**EXERCISE**
From the line with "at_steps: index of" to the line with "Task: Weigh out", retype every line exactly, including those two, and leave out the rest of the data below.

**RECORDS TO USE**

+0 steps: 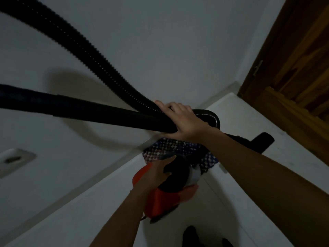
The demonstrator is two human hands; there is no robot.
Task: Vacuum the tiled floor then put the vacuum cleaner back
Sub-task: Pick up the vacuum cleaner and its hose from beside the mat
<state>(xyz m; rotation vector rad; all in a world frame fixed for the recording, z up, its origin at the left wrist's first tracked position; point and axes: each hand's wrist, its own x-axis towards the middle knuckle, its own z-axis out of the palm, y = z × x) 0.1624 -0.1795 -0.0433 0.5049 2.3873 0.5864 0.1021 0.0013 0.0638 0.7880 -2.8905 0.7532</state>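
The right hand (pixel 179 120) clamps the black hose (pixel 92 54) and wand (pixel 85 108) together; the left hand (pixel 157 171) grips the red vacuum cleaner (pixel 160 200) in the corner, so stowing seems nearly done, though vacuuming itself can't be confirmed

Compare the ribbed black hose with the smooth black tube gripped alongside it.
The ribbed black hose has a corrugated surface; the smooth black tube is plain, with one visible joint. The hose curves up toward the top left corner, while the tube runs straight to the left edge. The tube looks thicker than the hose. Both are black, and the right hand clamps both together above the orange vacuum body.
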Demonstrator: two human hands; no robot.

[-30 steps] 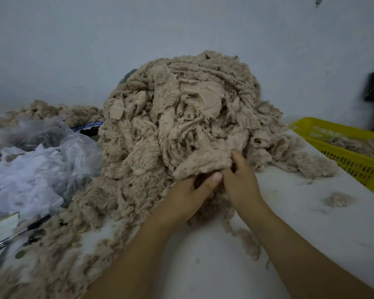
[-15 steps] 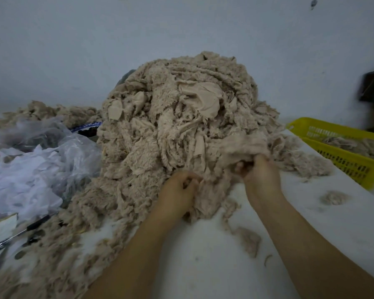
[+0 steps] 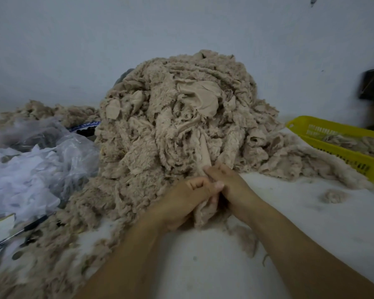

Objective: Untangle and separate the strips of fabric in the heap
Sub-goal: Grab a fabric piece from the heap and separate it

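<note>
A tall heap of tangled beige fabric strips (image 3: 181, 117) stands on the white table (image 3: 289, 223) against the wall. At its front foot, my left hand (image 3: 181, 201) and my right hand (image 3: 233, 186) are pressed side by side, both with fingers curled around one beige strip (image 3: 204, 152). The strip runs from the heap down between my hands, and its bunched end (image 3: 205, 214) hangs below my left thumb. Part of the strip is hidden inside my fingers.
A yellow plastic basket (image 3: 341, 156) holding some beige strips sits at the right edge. Clear plastic bags with white fabric (image 3: 26, 178) lie at the left, with a dark pen (image 3: 24, 231) near them. A small beige tuft (image 3: 333, 195) lies on the table.
My hands were apart, each tugging fabric at the heap's foot. They have come together at the centre and pulled one strip down out of the heap.
</note>
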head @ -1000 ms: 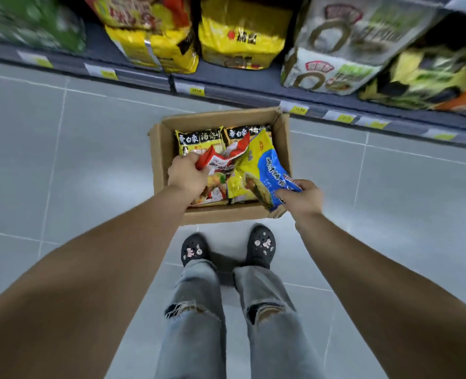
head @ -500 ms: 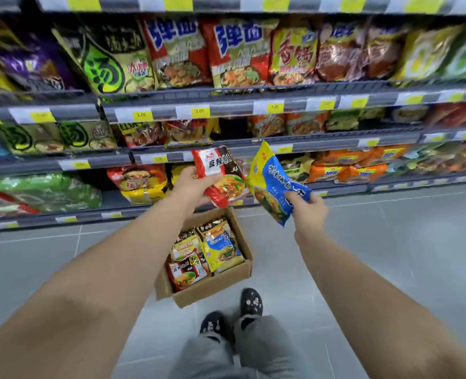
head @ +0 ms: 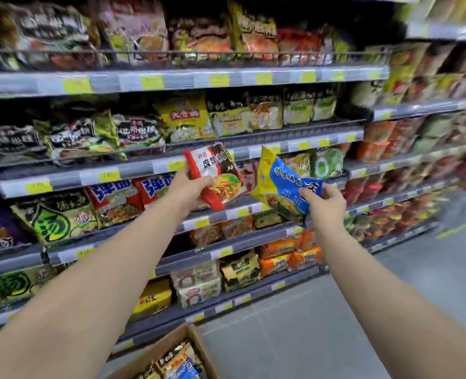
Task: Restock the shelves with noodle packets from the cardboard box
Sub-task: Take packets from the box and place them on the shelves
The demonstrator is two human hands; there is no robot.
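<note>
My left hand (head: 191,187) grips a red noodle packet (head: 215,173) by its lower left side and holds it up in front of the middle shelves (head: 144,166). My right hand (head: 322,201) grips a blue and yellow noodle packet (head: 278,184) by its right edge, just to the right of the red one. Both packets hang in the air, apart from the shelves. The cardboard box (head: 171,348) sits on the floor at the bottom edge of the view, with several noodle packets inside.
Several tiers of grey shelves packed with noodle packets fill the view, with yellow price tags (head: 152,82) along the rails. A second shelf unit (head: 431,160) runs off to the right. Grey tiled floor (head: 335,310) lies at the lower right.
Both hands have lifted their packets out of the box and up to shelf height. The view has swung up from the floor, so the box now sits at the bottom edge.
</note>
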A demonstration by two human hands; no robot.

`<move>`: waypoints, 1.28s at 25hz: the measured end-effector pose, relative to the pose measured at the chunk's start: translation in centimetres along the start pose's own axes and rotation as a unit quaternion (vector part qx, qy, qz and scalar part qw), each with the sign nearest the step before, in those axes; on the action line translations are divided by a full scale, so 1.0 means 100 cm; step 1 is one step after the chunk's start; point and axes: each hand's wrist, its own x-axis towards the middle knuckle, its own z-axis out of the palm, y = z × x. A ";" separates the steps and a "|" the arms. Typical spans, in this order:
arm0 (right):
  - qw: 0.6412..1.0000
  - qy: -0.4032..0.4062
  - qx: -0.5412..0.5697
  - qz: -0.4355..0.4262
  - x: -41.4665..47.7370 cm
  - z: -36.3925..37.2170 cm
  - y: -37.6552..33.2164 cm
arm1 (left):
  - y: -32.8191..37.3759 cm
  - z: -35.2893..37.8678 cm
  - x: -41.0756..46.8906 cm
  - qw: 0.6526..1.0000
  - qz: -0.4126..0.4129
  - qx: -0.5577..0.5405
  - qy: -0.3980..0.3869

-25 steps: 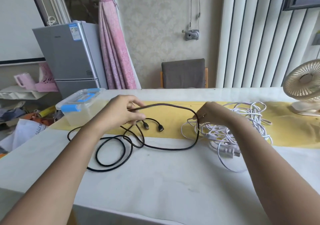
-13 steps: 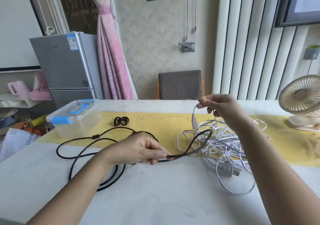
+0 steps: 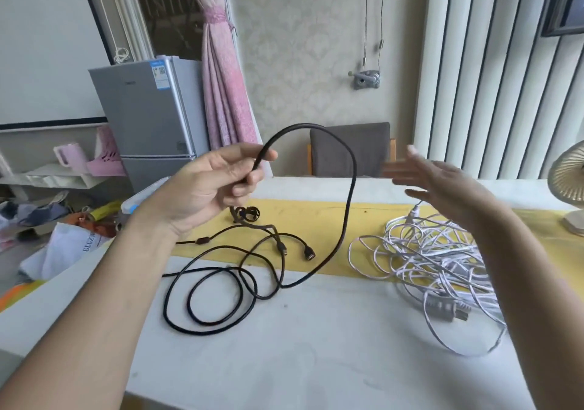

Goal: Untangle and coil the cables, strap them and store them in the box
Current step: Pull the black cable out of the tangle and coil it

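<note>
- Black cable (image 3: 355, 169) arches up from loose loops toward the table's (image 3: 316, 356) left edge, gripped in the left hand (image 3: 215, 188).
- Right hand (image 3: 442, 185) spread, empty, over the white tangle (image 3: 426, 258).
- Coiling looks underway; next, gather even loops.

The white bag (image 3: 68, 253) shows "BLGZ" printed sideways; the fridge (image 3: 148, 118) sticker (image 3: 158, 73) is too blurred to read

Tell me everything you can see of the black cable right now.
The black cable is thin, round and rubbery-looking. The left hand grips it raised, so one stretch arches up and drops to the table. The rest lies in loose overlapping loops, with two plug ends on the yellow runner and a small lump on one strand.
</note>
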 end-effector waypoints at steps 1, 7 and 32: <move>0.992 -0.101 0.076 -0.018 -0.003 0.015 -0.011 | 0.005 0.000 0.004 1.000 0.003 0.017 0.007; 0.961 -0.250 0.062 -0.101 -0.024 0.034 -0.042 | 0.016 -0.019 -0.012 0.996 -0.043 0.080 -0.021; 0.833 0.084 -0.546 0.027 -0.007 0.090 -0.002 | -0.122 -0.040 -0.003 0.767 -0.269 0.578 0.071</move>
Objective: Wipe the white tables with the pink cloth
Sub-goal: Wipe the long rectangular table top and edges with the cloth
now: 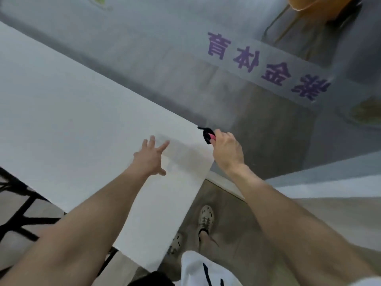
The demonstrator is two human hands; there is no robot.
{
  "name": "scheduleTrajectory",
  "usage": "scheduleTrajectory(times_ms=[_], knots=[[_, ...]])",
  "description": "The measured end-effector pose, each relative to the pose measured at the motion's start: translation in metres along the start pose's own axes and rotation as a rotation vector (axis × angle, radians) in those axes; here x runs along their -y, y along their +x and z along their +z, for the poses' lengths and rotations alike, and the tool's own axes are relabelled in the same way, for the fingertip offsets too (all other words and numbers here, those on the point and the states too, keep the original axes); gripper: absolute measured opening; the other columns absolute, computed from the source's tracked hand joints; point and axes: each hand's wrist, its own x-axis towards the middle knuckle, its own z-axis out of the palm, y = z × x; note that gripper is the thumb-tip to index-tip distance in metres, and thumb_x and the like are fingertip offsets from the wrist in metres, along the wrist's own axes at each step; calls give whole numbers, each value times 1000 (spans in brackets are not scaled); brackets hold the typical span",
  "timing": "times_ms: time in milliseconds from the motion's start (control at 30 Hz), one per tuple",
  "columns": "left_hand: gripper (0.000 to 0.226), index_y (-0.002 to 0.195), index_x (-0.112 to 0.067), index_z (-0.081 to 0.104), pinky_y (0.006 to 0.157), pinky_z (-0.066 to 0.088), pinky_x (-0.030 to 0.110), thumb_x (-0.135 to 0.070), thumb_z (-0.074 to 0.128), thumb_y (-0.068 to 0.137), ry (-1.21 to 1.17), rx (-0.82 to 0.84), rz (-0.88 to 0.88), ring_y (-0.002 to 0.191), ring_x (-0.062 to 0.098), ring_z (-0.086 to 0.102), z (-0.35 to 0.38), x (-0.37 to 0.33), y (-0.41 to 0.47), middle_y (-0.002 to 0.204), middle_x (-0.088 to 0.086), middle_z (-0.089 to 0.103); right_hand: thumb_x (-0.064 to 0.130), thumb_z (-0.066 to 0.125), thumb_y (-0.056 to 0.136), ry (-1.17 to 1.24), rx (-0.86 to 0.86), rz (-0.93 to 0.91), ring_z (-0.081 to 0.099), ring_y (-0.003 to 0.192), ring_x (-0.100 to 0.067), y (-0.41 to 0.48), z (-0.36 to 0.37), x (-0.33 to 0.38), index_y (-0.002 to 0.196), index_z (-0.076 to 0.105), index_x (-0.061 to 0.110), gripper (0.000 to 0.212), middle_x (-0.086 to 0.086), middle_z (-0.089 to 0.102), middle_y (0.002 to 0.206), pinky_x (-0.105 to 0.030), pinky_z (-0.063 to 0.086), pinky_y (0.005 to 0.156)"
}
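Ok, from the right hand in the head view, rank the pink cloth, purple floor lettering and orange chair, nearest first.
1. pink cloth: gripped in the right hand, at the white table corner.
2. purple floor lettering: beyond the hand, on the floor.
3. orange chair: farthest, top right.

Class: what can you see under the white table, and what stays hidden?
Under the white table, black frame bars show at its near left edge, above the floor. The table itself covers everything else beneath.
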Motion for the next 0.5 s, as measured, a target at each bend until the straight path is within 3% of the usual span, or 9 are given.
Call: scheduleTrajectory(times_ms=[33, 133, 233, 300, 400, 500], knots=[[137, 167, -56, -2, 115, 44, 68, -58, 96, 72, -10, 7, -48, 165, 38, -2, -2, -1, 13, 179, 8, -13, 16, 60, 108, -30, -26, -41, 61, 90, -32, 19, 8, -4, 114, 61, 9, 9, -9, 67, 93, -39, 40, 66], [144, 166, -59, -3, 112, 43, 73, -59, 100, 64, -2, 13, -118, 161, 43, 4, -7, 0, 46, 177, 10, -9, 8, 65, 101, -62, 16, -92, 67, 93, -32, 59, 39, -11, 124, 62, 10, 23, -9, 72, 101, -41, 51, 72], [148, 166, -60, 0, 103, 53, 64, -54, 103, 60, -23, 5, -127, 157, 44, 12, 0, -2, 62, 175, 11, -1, 7, 67, 101, -50, 79, -96, 70, 98, -31, 62, 75, -15, 141, 60, 13, 42, -9, 72, 111, -42, 56, 82], [148, 167, -58, 1, 103, 54, 63, -53, 103, 60, -4, -13, -107, 157, 46, 13, 2, -3, 65, 174, 13, 1, 9, 66, 102, 3, 20, -87, 69, 104, -31, 58, 91, -21, 144, 60, 12, 42, -10, 71, 117, -42, 56, 92], [146, 168, -55, 1, 106, 51, 62, -54, 101, 62, 10, -18, -105, 158, 50, 12, 1, -4, 62, 176, 15, 1, 19, 51, 111, -7, 15, -55, 64, 113, -31, 51, 97, -27, 142, 56, 10, 33, -9, 68, 123, -44, 50, 105], [146, 168, -53, -3, 108, 49, 63, -56, 100, 64, 40, -20, -93, 157, 51, 11, 1, -5, 60, 176, 17, 0, 15, 54, 107, -110, -17, 38, 61, 109, -36, 62, 111, 1, 140, 54, 4, 35, -14, 64, 119, -48, 47, 103]])
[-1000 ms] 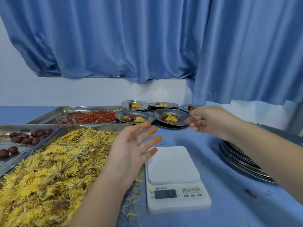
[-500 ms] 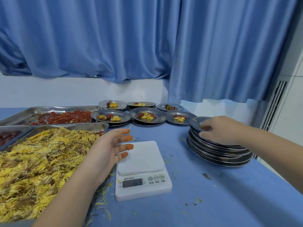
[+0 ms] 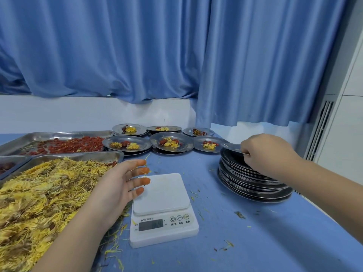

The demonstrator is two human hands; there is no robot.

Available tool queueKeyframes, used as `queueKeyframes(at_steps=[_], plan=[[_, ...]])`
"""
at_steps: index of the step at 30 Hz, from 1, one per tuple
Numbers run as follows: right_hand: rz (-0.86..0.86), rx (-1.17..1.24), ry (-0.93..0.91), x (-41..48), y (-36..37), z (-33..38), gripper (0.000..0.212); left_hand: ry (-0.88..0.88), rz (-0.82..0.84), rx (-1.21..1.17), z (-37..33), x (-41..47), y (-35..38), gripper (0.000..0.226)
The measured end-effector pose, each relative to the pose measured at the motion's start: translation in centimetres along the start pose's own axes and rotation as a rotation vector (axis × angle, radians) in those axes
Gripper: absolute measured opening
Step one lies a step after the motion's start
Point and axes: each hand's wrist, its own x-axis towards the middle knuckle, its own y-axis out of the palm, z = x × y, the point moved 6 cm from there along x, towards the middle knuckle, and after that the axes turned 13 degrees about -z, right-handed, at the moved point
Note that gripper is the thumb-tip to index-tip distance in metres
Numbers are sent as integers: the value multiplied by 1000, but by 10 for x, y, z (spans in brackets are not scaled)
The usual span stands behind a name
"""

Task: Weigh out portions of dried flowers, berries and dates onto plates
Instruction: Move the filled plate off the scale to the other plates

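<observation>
A white digital scale (image 3: 163, 209) sits bare in the middle of the blue table. My left hand (image 3: 117, 189) hovers open at its left edge, fingertips stained orange. My right hand (image 3: 265, 154) pinches the rim of the top plate (image 3: 232, 147), tilted up off the stack of empty steel plates (image 3: 249, 183) at the right. A tray of yellow dried flowers (image 3: 43, 195) fills the near left. Behind it lie a tray of red berries (image 3: 64, 144) and a tray of dates (image 3: 6, 166), mostly cut off.
Several filled steel plates (image 3: 169, 141) with flowers, berries and dates stand in two rows at the back. Blue curtains hang behind the table. Loose petals lie scattered on the cloth around the scale. A white vented unit stands at the far right.
My right hand swung from the filled plates to the stack and has lifted the edge of the top plate. My left hand stayed open by the scale. The view turned right.
</observation>
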Motion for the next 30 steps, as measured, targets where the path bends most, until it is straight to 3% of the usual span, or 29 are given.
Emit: queueKeyframes(at_steps=[7, 10, 15, 21, 30], plan=[[-285, -68, -96, -5, -22, 13, 10, 4, -14, -22, -1, 0, 0, 21], [-433, 13, -180, -11, -39, 27, 21, 22, -49, -50, -2, 2, -2, 19], [-573, 148, -354, -25, -53, 69, 20, 89, -191, -130, -8, 6, -13, 16], [-606, 328, -520, -55, -42, 134, 17, 161, -346, -207, -16, 7, -29, 9], [-565, 439, -537, -64, -15, 169, 20, 195, -385, -225, -18, 7, -33, 8]])
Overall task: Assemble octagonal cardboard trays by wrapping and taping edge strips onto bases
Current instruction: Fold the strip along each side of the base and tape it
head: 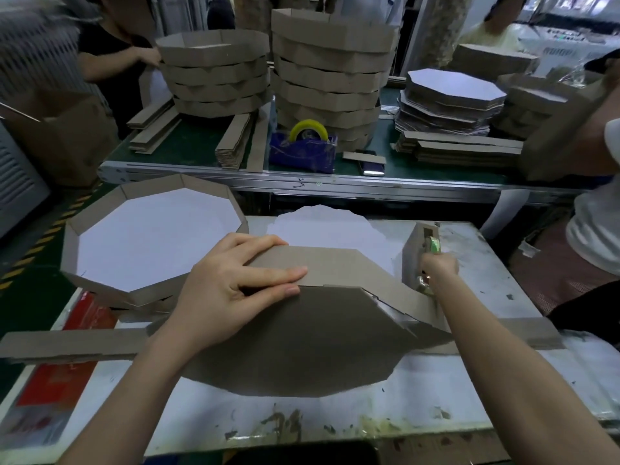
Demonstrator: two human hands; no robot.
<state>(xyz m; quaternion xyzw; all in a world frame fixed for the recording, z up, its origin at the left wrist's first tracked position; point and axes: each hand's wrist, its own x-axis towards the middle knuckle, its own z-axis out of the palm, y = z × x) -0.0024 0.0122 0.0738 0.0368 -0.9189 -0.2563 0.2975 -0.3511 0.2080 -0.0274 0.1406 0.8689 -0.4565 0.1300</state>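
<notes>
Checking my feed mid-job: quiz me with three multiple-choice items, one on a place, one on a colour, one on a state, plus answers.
1. The finished white-floored octagonal cardboard tray lies: A left of the left hand; B right of it; C under it.
2. The tape roll on the blue tape dispenser is: A red; B yellow; C black.
3. The left hand: A hangs idle; B holds scissors; C presses the brown cardboard strip.
A: it sits off the hand's left side. B: the roll is yellow. C: straight fingers lie on the strip.
</notes>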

**SOLUTION TO THIS TASK**
at_steps: index of the step at 30 Hz, from 1, one per tuple
Numbers run as follows: right_hand: rz (-0.86..0.86), rx (-1.17..1.24), ry (-0.93..0.91), x (-41..48), y (-36..37), z (-33..38), gripper (0.000..0.212); left_hand: ry (-0.88..0.88), rz (-0.82..0.84), rx (-1.21..1.17), z (-37..33), x (-41..47), y (-35..38), gripper (0.000..0.226)
The measured end-effector pose, each relative to the pose measured at the motion's start: translation in centimetres along the start pose's own axes and rotation as a rotation vector (axis × angle, radians) in those axes
Gripper: absolute measured opening
Step one lies a step after the motion's start
Point and axes: each hand's wrist, its own x-axis towards the middle knuckle, its own y-axis out of the palm, z = x × y, the point moved 6 cm from there along x, towards the middle knuckle, and after that the axes turned 13 degrees about -z, right-handed, at the moved point
Note that gripper is the thumb-tip to index-tip distance in metres
Numbers are sent as integers: the value multiplied by 1000, but by 10 for x, y, z (spans in brackets are not scaled)
The usual span stands behind a name
"""

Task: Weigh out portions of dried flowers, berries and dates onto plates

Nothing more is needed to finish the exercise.